MoPub’s Payne on Mobile Ads: Banners Are Out, Interstitials Are In

The last generation of mobile advertising companies like AdMob and Quattro (now Apple’s iAd) is starting to give way to a new crop of startups, fueled by departing employees from the last wave of acquisitions.

We sat down with Jim Payne of MoPub, the first of several forthcoming mobile startups from the AdMob diaspora. Backed with seed funding from Accel Partners and Harrison Metal Capital, it’s building a platform that will let developers serve the most lucrative ads from multiple networks like iAd and Google AdSense.

However, unlike earlier mediation companies such as AdWhirl, developers won’t need to integrate SDKs from every single ad network. MoPub also has extra bells and whistles that will let developers control the frequency of ads or handle geo-targeting.

Recognizing the big trend that developers are moving away from paid downloads to free-to-play, MoPub is building an in-app payments solution that will let developers advertise their virtual goods at the most optimal points in a game. Publishers will be able to target promotions to players based on how active they are or whether they have bought items in the past.

The product is currently in beta with several companies including Accel-backed Booyah, but should be out publicly later this quarter. Payne says it will probably be free for most developers but the largest ones will have to pay. “We’d rather commoditize ourselves instead of having someone do it for us,” he said.

Since leaving Google, Payne said he’s seen a few shifts in the market. A main one is the growth of interstitial ads, or ones that take over the full phone screen in between parts of a game.

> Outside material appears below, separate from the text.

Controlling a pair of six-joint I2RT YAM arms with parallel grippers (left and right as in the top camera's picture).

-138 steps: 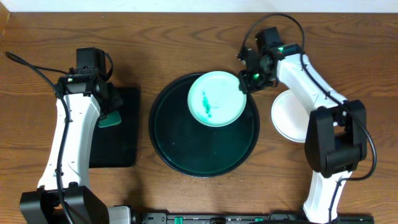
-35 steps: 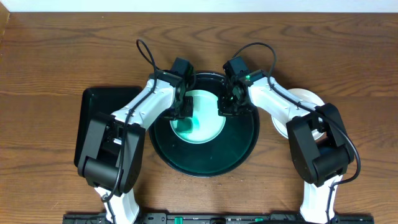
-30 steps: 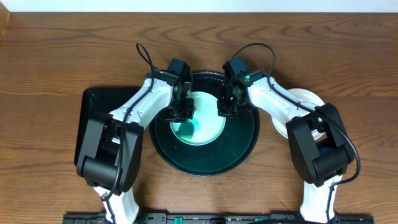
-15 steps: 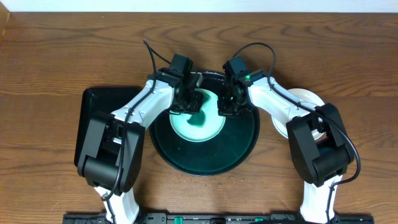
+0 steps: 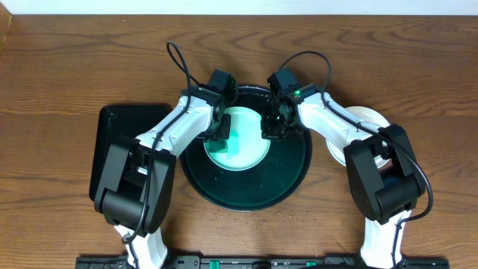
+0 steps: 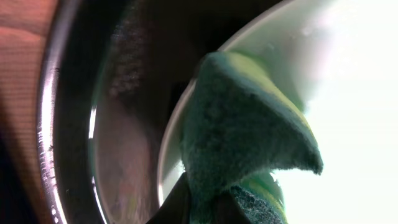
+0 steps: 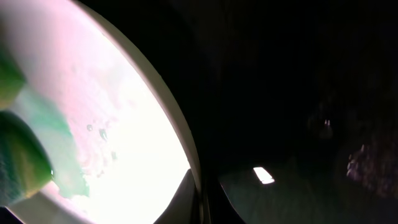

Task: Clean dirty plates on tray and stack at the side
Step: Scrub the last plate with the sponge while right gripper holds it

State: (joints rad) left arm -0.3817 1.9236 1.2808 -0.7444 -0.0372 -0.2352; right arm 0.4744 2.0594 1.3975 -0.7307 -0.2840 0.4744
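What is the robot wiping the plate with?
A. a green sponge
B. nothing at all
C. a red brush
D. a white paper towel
A: the left wrist view shows a green sponge pressed against the pale plate, which sits on the dark tray.

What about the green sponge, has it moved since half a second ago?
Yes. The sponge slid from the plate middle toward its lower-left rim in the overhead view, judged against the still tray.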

“Heretofore, the common mobile monetization scheme has been the banner, that 320 by 50-pixel ad. But we’ve found that actually post-roll or interstitial ads are having a higher conversion rate,” he said. “Often in a game, you’re trying to get a user to accomplish a task. So it’s great to put an interstitial after that.”

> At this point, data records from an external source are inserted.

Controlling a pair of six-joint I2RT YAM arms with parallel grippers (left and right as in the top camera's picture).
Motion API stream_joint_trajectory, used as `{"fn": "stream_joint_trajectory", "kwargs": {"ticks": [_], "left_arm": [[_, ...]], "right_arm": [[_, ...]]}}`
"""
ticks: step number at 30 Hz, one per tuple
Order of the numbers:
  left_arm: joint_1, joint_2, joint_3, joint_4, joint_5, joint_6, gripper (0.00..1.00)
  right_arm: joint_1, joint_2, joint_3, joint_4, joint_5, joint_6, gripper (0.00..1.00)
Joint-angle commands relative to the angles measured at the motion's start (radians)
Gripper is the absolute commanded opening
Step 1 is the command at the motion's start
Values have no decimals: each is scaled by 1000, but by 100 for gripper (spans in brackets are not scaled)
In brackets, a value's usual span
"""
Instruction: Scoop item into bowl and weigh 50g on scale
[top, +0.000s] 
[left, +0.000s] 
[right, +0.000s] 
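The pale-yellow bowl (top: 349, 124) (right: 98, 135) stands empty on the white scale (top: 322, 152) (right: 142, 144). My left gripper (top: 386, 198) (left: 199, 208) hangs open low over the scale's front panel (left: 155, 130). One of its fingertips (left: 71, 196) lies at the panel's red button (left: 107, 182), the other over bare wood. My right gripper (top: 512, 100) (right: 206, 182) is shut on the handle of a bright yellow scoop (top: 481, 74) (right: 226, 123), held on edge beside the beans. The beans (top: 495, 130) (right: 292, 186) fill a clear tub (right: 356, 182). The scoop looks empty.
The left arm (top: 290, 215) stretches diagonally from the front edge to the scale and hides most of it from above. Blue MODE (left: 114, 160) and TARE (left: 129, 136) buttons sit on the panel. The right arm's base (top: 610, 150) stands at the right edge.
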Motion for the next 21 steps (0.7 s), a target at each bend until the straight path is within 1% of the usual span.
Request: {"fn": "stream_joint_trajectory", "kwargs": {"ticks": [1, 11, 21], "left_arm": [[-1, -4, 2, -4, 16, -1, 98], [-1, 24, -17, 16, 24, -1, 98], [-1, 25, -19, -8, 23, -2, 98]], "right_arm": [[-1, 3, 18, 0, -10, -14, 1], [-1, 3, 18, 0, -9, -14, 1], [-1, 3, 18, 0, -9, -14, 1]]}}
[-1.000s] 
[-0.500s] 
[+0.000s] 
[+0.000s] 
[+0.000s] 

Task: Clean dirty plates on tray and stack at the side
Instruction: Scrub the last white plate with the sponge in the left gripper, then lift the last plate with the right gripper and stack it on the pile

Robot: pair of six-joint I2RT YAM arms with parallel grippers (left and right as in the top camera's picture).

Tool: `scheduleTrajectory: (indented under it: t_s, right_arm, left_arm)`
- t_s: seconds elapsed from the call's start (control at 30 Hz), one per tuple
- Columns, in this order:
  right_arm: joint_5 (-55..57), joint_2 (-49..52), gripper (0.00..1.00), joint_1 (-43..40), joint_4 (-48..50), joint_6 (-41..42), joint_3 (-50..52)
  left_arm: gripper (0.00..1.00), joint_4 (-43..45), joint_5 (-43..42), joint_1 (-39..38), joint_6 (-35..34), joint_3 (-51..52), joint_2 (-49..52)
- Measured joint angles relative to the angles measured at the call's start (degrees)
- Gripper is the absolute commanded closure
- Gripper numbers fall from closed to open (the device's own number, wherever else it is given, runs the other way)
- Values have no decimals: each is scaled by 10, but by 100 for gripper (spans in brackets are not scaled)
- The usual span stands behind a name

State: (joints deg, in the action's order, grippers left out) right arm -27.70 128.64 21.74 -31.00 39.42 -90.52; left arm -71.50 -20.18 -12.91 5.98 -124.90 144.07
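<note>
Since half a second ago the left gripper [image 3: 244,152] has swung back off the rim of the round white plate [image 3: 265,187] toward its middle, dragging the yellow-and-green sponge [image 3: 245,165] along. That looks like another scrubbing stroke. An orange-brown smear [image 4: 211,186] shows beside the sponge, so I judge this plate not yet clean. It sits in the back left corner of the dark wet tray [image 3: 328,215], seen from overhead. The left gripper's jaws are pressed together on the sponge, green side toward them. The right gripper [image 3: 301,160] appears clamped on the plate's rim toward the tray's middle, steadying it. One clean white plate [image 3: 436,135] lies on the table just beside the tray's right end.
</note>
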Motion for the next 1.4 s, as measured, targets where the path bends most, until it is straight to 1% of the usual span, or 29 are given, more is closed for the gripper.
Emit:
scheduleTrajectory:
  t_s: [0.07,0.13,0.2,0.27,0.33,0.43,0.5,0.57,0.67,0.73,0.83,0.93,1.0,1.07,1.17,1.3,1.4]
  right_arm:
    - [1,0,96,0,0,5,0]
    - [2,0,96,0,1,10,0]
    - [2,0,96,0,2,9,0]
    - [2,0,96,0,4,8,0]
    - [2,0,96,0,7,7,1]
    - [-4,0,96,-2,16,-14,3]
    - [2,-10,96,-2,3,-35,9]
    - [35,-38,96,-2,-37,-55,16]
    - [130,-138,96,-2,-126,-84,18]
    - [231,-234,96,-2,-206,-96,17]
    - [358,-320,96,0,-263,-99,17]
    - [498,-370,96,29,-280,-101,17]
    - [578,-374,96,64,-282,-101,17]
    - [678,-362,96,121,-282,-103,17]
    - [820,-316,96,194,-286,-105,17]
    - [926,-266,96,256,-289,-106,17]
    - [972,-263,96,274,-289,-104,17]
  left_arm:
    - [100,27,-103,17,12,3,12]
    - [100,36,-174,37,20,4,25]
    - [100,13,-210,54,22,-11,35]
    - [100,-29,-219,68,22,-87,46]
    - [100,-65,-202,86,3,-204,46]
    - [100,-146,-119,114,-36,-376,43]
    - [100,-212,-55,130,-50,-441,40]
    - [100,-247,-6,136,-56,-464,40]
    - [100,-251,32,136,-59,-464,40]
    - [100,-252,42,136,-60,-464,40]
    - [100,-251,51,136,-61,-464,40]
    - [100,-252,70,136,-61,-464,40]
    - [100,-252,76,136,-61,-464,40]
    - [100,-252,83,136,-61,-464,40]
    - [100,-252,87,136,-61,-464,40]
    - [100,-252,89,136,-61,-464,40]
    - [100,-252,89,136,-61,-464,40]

CPMs are generally declining across the board, while developers are seeing fill rates range from 70 to 80 percent. But breakout hits like Angry Birds are so powerful that they’re taking impressions away from other developers on networks like AdMob.

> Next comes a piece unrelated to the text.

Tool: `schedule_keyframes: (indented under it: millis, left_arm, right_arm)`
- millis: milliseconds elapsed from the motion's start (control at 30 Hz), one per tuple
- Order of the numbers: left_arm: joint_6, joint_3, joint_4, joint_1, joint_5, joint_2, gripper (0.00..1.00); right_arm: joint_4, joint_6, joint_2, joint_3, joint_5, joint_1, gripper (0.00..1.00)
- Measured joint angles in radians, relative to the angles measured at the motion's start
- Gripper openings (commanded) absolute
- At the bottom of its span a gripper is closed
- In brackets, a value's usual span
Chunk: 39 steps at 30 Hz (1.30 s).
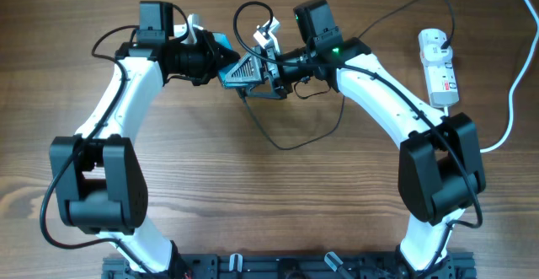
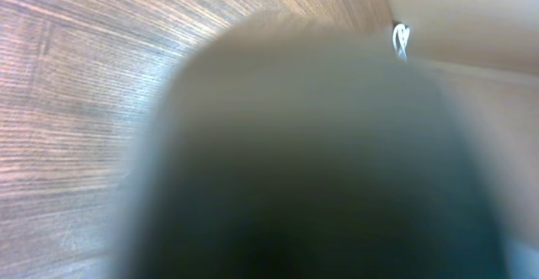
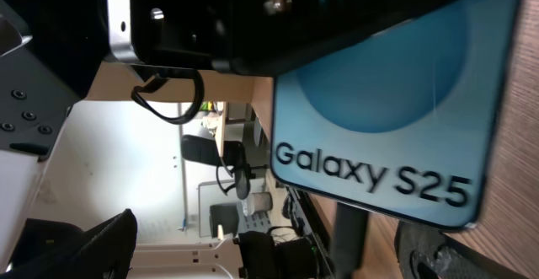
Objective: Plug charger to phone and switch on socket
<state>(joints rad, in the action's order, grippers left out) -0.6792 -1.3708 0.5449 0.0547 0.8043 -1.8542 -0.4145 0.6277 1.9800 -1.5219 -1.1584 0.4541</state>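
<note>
The phone (image 3: 404, 77) is hanging above the worktop (image 1: 253, 211), clamped in my shut left claw (image 1: 226, 60), while the charger (image 1: 290, 144) is lying looped below, its tip hidden, so plugging and the socket (image 1: 438, 64) switch are looking undone; my right claw (image 1: 268, 61) is hovering beside the phone, gape impossible to tell.

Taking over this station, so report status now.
Left gripper shut on phone. Right gripper at the phone, jaws unclear. Charger slack on table, plug-in not confirmed. Socket out right, untouched.
</note>
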Motion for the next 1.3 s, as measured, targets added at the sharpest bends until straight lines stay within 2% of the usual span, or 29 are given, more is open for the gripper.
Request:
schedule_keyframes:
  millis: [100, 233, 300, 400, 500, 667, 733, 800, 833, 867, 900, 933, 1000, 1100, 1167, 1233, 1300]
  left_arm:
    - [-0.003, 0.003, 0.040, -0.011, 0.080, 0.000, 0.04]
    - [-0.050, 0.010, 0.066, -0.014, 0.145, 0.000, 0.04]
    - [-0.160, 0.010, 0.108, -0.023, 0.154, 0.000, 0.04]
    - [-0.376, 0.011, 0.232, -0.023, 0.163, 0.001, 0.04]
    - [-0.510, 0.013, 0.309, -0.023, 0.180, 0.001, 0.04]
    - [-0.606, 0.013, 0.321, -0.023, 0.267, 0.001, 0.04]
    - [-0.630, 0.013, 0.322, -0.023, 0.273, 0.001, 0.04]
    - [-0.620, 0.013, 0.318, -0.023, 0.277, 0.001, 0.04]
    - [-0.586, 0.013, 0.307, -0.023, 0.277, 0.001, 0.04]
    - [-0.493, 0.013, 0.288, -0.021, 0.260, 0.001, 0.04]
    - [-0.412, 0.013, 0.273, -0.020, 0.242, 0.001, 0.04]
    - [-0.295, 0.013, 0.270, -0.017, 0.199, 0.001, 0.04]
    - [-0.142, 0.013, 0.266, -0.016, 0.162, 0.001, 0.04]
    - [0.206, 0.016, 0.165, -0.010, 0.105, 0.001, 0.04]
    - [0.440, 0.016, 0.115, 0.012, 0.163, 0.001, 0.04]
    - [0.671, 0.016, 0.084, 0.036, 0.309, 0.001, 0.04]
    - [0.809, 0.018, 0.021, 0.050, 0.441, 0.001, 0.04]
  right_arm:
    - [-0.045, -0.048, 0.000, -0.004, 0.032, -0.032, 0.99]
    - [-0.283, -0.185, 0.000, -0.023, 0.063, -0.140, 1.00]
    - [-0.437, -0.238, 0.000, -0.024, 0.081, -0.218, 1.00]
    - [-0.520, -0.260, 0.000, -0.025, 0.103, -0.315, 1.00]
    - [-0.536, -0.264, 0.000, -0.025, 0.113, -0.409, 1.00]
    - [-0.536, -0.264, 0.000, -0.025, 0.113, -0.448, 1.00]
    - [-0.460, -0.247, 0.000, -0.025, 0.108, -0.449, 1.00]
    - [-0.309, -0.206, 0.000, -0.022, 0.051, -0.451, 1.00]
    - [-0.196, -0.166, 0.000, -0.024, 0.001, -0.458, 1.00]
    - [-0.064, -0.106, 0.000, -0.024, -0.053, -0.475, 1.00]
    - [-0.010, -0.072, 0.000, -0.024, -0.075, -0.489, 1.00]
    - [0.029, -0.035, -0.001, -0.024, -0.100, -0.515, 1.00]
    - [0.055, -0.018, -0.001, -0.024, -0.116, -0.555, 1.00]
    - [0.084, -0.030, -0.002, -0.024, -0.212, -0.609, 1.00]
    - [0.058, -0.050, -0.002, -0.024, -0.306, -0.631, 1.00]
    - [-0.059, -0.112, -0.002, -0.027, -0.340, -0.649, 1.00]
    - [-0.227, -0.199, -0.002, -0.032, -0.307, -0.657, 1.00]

A mobile developer himself, Payne said he conceived the idea for MoPub after finding that managing different ad networks was problematic, especially considering Apple’s unpredictable approval process. If something went wrong with a third-party ad network, it was hard to make an immediate fix.

“There needed to be a holistic way for all application developers to manage their inventory,” Payne said. “There wasn’t an easy way to run experiments, like trying interstitial ads. Baking in AdMob or AdSense was too much of a commitment if I found something wasn’t working well or was corrupting user experience.”

After quickly building a prototype, Payne showed it to two other co-workers Nafis Jamal and Bryan Atwood and then ran the idea by Thomas Korte, who was putting together the San Francisco incubator AngelPad. MoPub joined the first AngelPad class and raised funding shortly after.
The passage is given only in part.